Marriott is planning to spin off its timeshare
operations and development business as a new independent company
through a special tax-free dividend to Marriott International
shareholders in late 2011.
Under the plan, the new company will
focus on the timeshare business as the exclusive developer and
operator of timeshare, fractional and related products under the
Marriott brand and the exclusive developer of fractional and
related products under the Ritz-Carlton brand.
After the split,
Marriott International will concentrate on the lodging management
and franchise business. Marriott will also receive franchise fees
from the timeshare company’s use of the Marriott and Ritz-Carlton
brands.
Marriott International chairman and chief executive
officer, J.W. Marriott, Jr., said, “Marriott took a bold step when
we introduced our Marriott brand to the timeshare industry in
1984. In this transaction, we take another innovative step forward
as we combine the power of the Marriott and Ritz-Carlton brands
with the flexibility and focus of a new independent timeshare
company.
“The transaction will permit both companies to
tailor their business strategies to best address market
opportunities in their respective industries. The new timeshare
company will be positioned to expand faster over time while
Marriott International will further advance its longstanding
strategy of separating real estate from management and franchise
operations. With two public companies, shareholders will be able
to pursue investment goals in either or both companies rather than
one combined organization.
“Marriott Vacation Club owners
and guests and The Ritz-Carlton Destination Club members should
see no change in the branding or quality of their properties,
services, usage options, use of Marriott Rewards points, or access
to Marriott International’s hotels ... Day-to-day operations at both companies should not be affected by
this transaction. During the past few years, our company has brought staffing levels and expenses in line with operating
conditions across our businesses. While we will continue to
improve efficiency where possible, we do not expect this
transaction to result in work force reductions. Associates should
continue to have attractive career opportunities due to the growth
prospects of both companies,” added Mr. Marriott.
As two
separate public companies, both Marriott International and the new
company will have separate boards of directors. J.W. Marriott, Jr.
will remain chairman of the board and chief executive officer of
Marriott International. Stephen P. Weisz, president of Marriott’s timeshare business since 1997 and a 39-year Marriott veteran, will
become chief executive officer of the new company. William J.
Shaw, who recently announced his retirement as vice chairman of
the company at Marriott International and also resigned from its
board, will become chairman of the board of the new timeshare
company and Deborah Marriott Harrison, senior vice president of
government affairs for Marriott International, will serve as a
board member.
Mr. Weisz said, “Our new company will be
independent and the largest pure-play timeshare firm in the world.
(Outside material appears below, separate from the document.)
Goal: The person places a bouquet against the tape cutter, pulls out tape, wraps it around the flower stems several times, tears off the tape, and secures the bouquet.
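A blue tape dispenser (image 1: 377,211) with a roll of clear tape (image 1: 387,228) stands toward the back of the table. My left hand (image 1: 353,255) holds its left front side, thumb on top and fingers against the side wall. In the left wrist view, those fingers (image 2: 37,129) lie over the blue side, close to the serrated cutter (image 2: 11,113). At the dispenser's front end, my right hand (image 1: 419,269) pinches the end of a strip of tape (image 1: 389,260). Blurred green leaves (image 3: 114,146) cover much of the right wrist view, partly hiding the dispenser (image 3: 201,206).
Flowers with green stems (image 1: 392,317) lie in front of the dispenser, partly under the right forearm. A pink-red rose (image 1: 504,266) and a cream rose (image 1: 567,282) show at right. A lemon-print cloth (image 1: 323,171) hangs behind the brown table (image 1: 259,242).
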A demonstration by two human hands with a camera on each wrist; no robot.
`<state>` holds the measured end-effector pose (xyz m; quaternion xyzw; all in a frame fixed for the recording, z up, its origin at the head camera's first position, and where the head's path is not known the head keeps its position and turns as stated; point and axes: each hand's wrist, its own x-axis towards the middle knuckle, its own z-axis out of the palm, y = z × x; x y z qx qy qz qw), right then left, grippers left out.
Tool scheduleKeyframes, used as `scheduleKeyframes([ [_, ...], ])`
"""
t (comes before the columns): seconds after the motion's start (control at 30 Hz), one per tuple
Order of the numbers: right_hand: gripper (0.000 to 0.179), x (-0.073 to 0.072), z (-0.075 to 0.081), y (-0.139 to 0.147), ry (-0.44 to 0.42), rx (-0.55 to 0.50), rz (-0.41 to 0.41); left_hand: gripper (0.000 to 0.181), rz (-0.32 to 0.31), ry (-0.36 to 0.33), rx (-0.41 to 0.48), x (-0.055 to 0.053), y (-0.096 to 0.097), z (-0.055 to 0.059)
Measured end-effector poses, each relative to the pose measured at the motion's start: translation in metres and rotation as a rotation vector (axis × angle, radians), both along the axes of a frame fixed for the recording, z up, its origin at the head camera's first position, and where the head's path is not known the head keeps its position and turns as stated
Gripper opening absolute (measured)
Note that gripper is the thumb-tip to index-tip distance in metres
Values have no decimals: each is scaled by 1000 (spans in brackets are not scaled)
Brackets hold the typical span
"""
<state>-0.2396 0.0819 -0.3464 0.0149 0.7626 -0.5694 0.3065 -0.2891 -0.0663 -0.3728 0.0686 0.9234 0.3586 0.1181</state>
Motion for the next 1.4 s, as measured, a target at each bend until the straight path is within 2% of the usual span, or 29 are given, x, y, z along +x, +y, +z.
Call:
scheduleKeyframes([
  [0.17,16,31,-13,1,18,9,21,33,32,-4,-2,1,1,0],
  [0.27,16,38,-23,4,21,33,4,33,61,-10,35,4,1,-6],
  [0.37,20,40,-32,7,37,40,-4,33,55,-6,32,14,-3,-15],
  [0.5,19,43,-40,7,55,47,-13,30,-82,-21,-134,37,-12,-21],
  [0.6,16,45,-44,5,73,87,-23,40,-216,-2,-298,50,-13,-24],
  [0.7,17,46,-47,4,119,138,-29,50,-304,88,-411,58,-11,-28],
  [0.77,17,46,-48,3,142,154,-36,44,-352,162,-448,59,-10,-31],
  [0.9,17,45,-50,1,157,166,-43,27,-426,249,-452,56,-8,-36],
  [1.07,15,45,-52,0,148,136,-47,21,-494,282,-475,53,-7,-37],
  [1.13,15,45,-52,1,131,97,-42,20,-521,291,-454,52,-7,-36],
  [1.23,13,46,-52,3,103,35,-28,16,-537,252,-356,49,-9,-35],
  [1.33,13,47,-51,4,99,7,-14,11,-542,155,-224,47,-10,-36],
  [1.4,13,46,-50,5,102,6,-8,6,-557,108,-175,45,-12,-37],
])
We will be publicly-held and financially sound with significant
growth opportunities including meaningful upside as the economic
recovery proceeds. We believe our outstanding brands, unparalleled
operating skill, prime resort locations and world-class sales
expertise will continue to provide us with a significant
competitive advantage.
“With the launch of the Marriott
Vacation Club Destinations timeshare program, our points-based
product, in 2010, we are confident in our ability to fulfill the
dreams and meet the growing expectations of our customers. We
expect to continue to create value for shareholders through a
diverse stream of income, including development, management and
financing. We dramatically improved our cost structure and
efficiency in the last two years and are well-positioned for the
upturn. And with over $1.5 billion in timeshare segment inventory
at year-end 2010, our near term investment needs are modest. All
in all, we expect to generate meaningful cash from operations in
the next few years. I am enormously excited by this new
opportunity for our business and our associates.”
In 2010,
Marriott International’s timeshare segment reported revenue of
approximately $1.5 billion (unadjusted for specific terms of the transaction). At year-end 2010, Marriott International’s timeshare
segment operated 71 timeshare and fractional resorts with more
than 400,000 owners and approximately 10,000 employees.
After the special dividend, the Marriott family is expected to
hold approximately 21% of the outstanding common stock of
each company.
Marriott International will continue to be
listed on the New York Stock Exchange and expects that the new
timeshare company will also be listed on the New York Stock
Exchange. The new timeshare company does not expect to pay a
quarterly cash dividend or be investment grade in the near term.
Marriott International does not expect to change its quarterly
cash dividend as a result of this transaction.
Marriott is hoping to complete the spin-off before year-end 2011.